Depuis 2001, le gouvernement n’a donné aucune suite à la décision prise par la Haute Cour, chambre de la Cour Suprême du Bangladesh, lui imposant de faire en sorte que les tanneries d'Hazaribagh installent des systèmes adéquats pour le traitement des déchets. La Haute Cour a ordonné en 2009 la relocalisation des tanneries de Hazaribagh vers un site prévu à cet effet, en dehors de Dhaka, suite à quoi le gouvernement a sollicité des délais supplémentaires, pour finalement ignorer simplement cet ordre une fois les délais écoulés. Un plan gouvernemental de relocalisation des tanneries sur un site dédié en dehors de la ville, qui devait être mené à bien pour 2005, a rencontré de nombreux retards liés à la bureaucratie. Pendant ce temps,  les deux principales associations de tanneries du pays continuent à demander des indemnités encore plus élevées que les montants initialement convenus avec le gouvernement pour leur relocalisation.

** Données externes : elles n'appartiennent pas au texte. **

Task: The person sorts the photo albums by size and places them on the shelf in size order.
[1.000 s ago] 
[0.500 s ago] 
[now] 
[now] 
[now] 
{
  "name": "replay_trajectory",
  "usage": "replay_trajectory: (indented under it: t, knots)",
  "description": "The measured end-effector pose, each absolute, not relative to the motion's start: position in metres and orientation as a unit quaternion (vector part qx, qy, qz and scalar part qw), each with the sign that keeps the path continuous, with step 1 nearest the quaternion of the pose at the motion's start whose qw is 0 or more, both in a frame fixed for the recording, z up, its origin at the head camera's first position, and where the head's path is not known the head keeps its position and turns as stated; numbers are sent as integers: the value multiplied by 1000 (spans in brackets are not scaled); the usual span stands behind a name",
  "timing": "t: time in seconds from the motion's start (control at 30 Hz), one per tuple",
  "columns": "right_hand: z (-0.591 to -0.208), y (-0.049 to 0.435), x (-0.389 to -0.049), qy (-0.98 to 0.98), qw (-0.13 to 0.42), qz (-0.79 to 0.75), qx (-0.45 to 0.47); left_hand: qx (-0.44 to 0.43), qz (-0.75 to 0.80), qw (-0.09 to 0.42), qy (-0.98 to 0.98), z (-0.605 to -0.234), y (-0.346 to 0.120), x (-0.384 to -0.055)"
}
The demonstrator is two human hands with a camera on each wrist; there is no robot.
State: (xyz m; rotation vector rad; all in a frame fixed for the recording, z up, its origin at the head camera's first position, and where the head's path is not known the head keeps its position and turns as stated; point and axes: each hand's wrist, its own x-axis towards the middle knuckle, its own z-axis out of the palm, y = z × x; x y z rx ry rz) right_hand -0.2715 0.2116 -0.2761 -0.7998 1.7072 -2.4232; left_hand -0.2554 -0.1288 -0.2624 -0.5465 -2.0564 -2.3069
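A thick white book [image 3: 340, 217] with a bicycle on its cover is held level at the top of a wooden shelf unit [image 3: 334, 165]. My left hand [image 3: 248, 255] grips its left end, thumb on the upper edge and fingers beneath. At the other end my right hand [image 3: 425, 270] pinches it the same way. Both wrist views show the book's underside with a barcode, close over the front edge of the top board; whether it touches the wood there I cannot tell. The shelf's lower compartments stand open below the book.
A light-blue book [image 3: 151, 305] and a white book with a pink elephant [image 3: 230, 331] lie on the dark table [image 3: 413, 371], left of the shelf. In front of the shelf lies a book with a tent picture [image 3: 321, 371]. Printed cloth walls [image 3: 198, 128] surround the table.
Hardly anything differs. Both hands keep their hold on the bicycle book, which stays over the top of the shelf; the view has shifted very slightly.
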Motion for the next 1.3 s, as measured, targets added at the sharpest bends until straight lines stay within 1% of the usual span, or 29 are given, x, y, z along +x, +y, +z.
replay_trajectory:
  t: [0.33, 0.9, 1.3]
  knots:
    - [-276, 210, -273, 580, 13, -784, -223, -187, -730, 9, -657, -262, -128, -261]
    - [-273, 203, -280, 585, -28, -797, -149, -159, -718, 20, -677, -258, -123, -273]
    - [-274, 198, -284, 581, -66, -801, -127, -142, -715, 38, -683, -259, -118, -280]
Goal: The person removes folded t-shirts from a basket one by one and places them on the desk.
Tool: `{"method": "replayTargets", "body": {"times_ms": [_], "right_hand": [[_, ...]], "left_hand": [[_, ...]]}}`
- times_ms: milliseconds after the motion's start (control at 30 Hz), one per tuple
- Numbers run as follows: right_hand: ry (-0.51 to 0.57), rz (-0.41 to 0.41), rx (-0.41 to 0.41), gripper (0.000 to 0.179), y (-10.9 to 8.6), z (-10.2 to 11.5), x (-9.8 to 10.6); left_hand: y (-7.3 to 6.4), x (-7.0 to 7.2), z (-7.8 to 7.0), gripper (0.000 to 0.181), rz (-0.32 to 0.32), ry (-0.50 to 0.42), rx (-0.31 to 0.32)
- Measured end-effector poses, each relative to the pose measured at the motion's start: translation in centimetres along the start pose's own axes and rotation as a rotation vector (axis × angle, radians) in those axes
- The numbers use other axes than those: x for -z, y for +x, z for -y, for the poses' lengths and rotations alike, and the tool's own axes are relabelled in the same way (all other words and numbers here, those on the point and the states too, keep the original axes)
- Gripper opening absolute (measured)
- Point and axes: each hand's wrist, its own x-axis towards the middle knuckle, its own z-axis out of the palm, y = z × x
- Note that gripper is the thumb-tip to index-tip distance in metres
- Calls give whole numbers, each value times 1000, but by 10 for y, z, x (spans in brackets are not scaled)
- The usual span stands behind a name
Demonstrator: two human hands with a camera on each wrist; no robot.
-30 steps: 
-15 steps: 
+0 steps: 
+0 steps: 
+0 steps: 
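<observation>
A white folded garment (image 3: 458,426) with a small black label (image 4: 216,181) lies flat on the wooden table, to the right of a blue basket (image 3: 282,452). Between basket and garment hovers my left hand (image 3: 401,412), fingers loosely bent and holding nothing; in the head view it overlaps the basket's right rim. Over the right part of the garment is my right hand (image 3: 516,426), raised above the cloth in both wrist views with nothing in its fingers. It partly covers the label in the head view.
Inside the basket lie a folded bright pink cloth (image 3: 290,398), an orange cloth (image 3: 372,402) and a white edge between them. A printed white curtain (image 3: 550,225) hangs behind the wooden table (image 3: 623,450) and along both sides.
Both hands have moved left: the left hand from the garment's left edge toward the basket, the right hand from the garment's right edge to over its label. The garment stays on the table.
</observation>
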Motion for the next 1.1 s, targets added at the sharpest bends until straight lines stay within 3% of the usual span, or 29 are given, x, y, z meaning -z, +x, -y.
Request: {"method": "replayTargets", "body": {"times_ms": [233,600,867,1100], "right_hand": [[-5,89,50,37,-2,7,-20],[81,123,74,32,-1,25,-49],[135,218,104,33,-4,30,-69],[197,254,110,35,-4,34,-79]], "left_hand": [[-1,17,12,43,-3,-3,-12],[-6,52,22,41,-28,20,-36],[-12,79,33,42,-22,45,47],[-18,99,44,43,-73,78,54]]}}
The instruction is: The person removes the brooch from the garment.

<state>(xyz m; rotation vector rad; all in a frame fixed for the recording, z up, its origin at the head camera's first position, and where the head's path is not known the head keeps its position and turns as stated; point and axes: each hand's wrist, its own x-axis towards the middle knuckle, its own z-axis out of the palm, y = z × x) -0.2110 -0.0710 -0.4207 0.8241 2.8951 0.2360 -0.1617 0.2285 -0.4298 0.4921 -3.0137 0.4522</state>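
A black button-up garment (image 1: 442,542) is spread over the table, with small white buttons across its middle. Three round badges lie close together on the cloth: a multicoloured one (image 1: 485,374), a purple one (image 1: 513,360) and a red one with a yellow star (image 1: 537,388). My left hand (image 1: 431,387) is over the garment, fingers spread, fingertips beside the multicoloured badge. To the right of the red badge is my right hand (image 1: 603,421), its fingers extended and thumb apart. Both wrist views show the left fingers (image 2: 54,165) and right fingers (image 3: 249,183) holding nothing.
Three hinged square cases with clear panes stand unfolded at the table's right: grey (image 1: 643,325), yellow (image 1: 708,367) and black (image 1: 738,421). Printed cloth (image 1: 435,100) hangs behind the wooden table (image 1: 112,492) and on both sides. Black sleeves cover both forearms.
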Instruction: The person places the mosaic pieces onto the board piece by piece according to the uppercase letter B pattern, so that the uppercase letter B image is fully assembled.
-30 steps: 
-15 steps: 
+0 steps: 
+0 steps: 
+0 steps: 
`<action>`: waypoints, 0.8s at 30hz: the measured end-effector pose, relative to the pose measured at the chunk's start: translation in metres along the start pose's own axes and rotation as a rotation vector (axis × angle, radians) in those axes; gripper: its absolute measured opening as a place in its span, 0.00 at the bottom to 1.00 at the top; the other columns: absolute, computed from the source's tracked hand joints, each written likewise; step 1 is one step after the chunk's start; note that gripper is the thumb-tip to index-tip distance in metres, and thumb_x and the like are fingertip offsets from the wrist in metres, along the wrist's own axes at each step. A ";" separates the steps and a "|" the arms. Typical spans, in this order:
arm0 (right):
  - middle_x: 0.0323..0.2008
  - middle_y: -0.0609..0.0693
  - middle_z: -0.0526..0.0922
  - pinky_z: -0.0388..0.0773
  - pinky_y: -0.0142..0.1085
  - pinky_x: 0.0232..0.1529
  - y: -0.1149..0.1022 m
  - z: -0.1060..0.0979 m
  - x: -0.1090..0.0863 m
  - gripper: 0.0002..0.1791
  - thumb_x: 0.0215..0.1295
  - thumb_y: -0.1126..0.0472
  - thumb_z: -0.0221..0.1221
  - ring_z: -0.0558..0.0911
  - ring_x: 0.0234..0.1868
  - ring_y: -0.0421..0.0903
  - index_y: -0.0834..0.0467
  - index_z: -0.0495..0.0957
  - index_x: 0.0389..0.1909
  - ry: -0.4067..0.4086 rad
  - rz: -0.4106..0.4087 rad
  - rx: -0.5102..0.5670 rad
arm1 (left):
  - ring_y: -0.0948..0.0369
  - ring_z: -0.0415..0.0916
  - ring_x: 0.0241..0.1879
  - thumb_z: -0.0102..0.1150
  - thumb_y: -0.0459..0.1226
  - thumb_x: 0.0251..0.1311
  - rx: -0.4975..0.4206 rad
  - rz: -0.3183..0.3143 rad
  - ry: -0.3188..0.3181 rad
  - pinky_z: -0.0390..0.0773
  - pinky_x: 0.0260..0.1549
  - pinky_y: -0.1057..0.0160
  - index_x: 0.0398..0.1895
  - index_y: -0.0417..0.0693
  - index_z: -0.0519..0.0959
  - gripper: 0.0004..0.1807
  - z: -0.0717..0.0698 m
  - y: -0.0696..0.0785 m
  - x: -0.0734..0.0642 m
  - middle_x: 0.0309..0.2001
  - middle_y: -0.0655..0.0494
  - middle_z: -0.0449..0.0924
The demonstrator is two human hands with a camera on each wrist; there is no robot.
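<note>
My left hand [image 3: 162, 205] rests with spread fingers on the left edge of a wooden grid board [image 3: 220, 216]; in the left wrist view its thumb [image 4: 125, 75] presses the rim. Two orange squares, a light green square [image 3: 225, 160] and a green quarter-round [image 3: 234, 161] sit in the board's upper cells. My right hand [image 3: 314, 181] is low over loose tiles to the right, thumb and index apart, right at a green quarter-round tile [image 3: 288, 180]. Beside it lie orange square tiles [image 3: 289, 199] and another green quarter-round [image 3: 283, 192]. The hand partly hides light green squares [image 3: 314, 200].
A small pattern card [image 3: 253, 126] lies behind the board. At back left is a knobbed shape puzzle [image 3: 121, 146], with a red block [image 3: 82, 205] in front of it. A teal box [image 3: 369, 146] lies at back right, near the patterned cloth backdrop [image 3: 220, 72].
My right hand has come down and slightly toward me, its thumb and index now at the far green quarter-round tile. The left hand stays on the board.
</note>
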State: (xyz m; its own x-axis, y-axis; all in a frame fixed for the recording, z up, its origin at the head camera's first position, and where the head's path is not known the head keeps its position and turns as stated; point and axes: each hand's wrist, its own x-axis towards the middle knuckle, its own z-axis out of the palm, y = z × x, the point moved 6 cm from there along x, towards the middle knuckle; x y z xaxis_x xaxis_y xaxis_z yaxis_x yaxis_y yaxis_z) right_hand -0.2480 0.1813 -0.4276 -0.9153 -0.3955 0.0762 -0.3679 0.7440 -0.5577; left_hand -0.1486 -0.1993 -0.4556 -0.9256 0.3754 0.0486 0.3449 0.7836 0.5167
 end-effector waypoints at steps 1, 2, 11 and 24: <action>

« Dans les faits, les tanneries de Hazaribagh mènent leurs activités dans une zone franche, et le gouvernement ignore les unes après les autres les dates butoirs fixées pour régler le problème », a conclu Richard Pearshouse. « Les entreprises étrangères qui importent du cuir produit à Hazaribagh devraient s'assurer que leurs fournisseurs ne violent pas les lois en matière de santé et de sécurité, ni ne contaminent l'environnement. »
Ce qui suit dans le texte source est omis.